In einer Videokonferenz haben Teilnehmer sehr unterschiedliche Netze: ein Mobilgerät mit schwachem Empfang, ein Desktop mit Glasfaser. Ohne Simulcast müsste der Sender eine einzige Kodierung wählen, die entweder für das schwächste Netz zu groß oder für das beste Netz unnötig klein ist. Simulcast löst das Problem, indem der Sender mehrere Ebenen produziert und der Empfänger (bzw. der SFU) pro Teilnehmer nur die passende Ebene weiterleitet:
- Empfänger mit schlechtem Netz bekommt die niedrige Auflösung (wenig Bandbreite).
- Empfänger mit gutem Netz bekommt die hohe Auflösung (volle Qualität).
- Der Sender muss weiterhin nur einen einzigen Stream hochladen – die Mehrfachkodierung passiert lokal.
Signalisierung und Abgrenzung
Simulcast wird beim Verbindungsaufbau im SDP ausgehandelt: Die Attribute a=simulcast:send 1;2;3 und a=rid beschreiben die verfügbaren Ebenen. Die Aushandlung läuft über das WebRTC-Signaling.
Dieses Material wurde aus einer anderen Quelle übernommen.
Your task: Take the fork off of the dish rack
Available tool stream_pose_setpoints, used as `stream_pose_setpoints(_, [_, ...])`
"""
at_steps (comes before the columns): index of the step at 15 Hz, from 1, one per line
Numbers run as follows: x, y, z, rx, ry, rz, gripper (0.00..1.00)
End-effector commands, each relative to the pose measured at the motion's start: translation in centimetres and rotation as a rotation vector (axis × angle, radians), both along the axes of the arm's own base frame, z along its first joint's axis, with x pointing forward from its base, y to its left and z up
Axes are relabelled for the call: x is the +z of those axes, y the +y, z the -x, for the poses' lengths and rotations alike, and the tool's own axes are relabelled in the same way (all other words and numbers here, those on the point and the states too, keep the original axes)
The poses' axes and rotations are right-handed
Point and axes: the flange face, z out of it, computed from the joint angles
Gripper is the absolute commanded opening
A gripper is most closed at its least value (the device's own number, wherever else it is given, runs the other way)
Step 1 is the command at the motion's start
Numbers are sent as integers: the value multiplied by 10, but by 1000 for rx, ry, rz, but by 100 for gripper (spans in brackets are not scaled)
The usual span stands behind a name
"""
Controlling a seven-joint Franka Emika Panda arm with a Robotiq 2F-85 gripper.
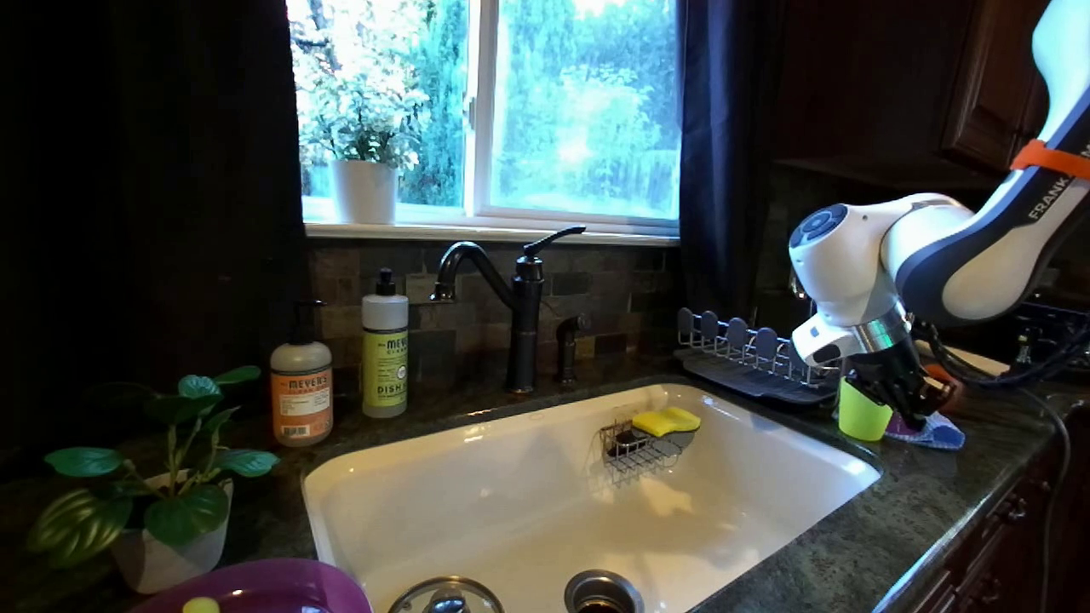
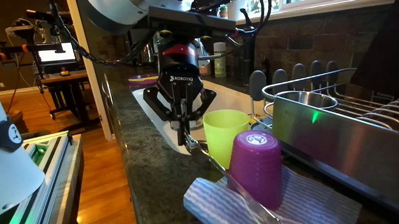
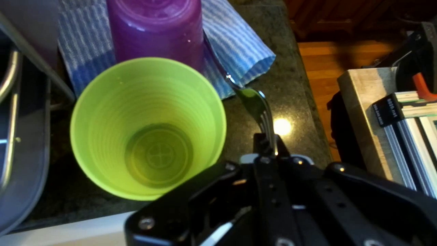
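Nearest the wrist camera, my tool point(image 3: 270, 145) is clenched on the tine end of one fork point(image 3: 252, 101). I count two cups on the bench point(image 2: 150, 174): one green cup point(image 2: 221, 139), mouth up, and one purple cup point(image 2: 257, 172) just beside it, upside down on one striped cloth point(image 2: 311, 192). One dish rack point(image 2: 351, 156) stands just beside the green cup, wall side; well apart from it, across one sink point(image 1: 477, 511), are two pump bottles point(image 1: 386, 362). My arm point(image 1: 962, 255) reaches down from above, the tool pointing at the bench near the green cup, opposite the dish rack. The fork is off the dish rack, slanting down past the green cup, handle over the cloth. Whether the handle touches the cloth I can't tell; the purple cup hides its end in the wrist view, and in an exterior view the cloth's near edge is cut off.
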Motion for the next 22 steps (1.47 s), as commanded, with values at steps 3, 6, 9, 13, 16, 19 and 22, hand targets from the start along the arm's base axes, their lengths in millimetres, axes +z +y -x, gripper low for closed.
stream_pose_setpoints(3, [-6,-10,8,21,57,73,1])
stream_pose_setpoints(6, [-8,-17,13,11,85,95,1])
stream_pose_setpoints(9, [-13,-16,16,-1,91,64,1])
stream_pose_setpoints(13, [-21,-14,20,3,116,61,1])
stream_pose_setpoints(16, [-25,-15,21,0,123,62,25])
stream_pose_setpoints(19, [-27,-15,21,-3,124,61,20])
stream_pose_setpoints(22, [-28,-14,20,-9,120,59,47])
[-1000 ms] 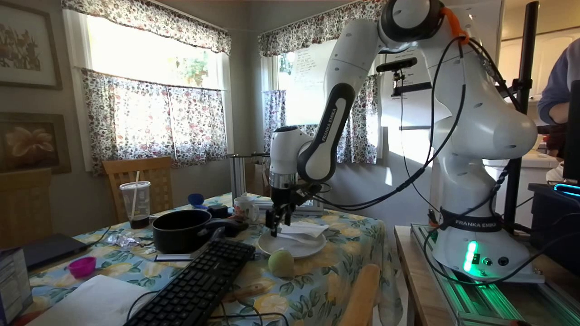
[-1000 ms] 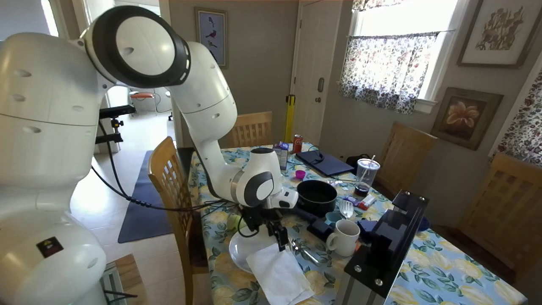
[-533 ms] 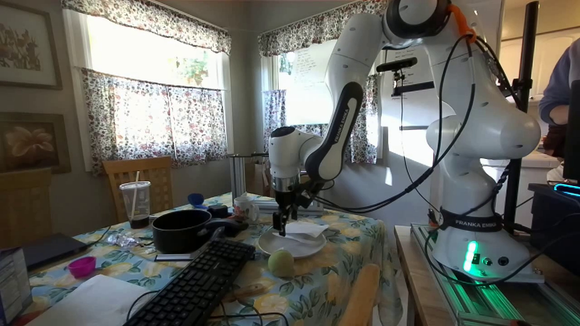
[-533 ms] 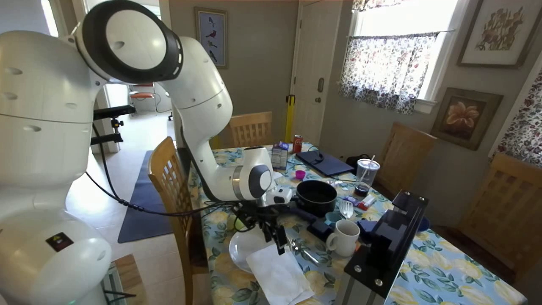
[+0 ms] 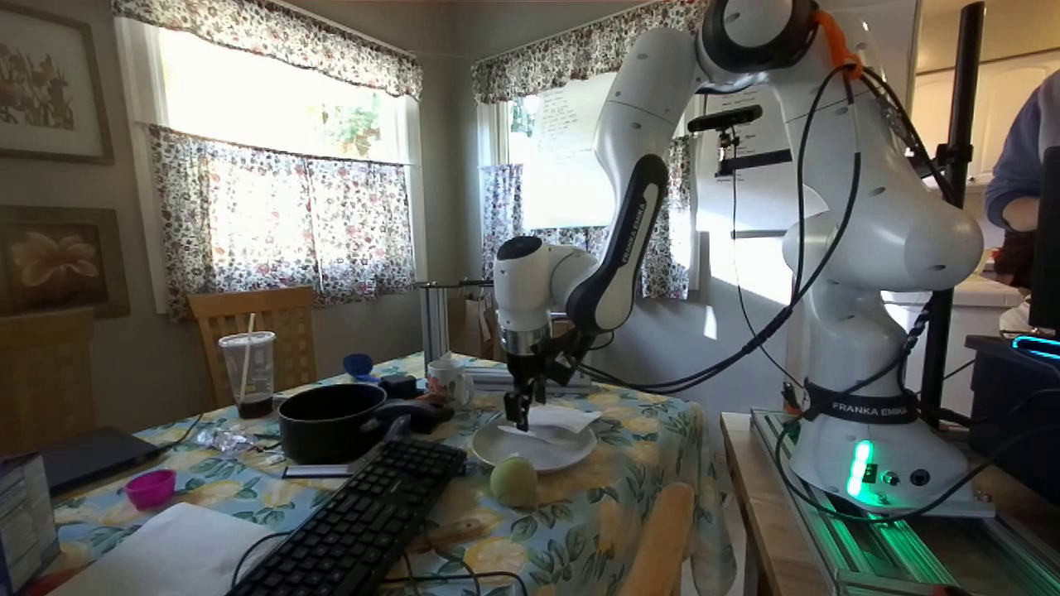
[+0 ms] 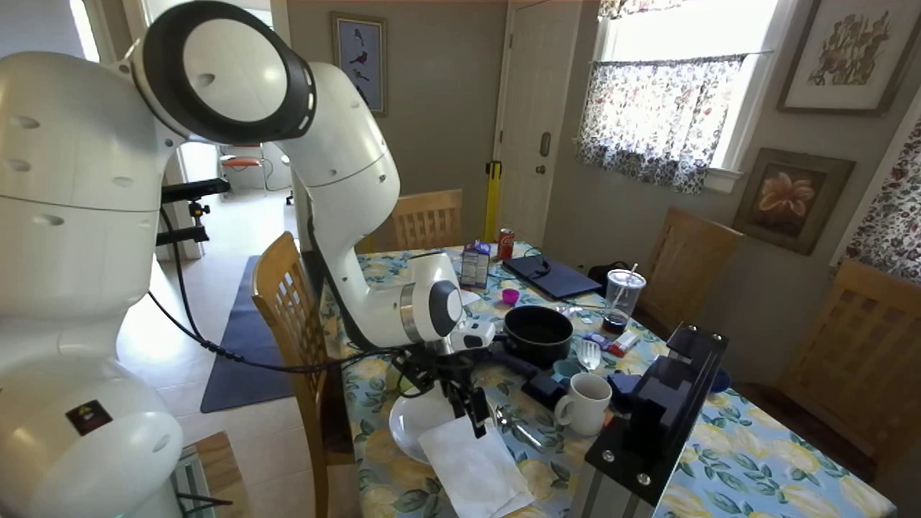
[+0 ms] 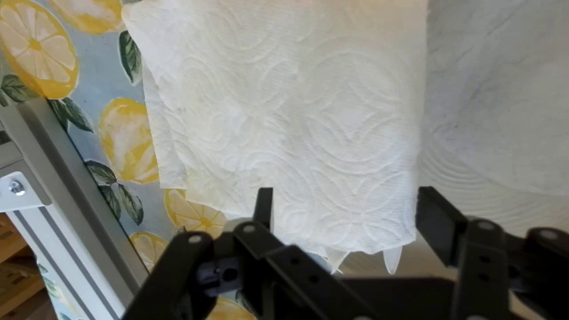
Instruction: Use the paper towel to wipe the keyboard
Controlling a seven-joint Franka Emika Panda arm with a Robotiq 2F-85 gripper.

Die eigentlichen Medien reist als RTP-Streams, typische Codecs sind AV1, VP8, VP9 oder H.264.
Abgrenzung zu SVC (skalierbare Videokodierung): SVC kodiert Ebenen in einem einzigen Bitstrom, bei dem höhere Qualitäten auf niedrigeren aufbauen; Simulcast sendet dagegen eigenständige, unabhängig dekodierbare Streams. Beide Ansätze lassen sich auch kombinieren (Simulcast mit SVC-Ebenen pro Stream).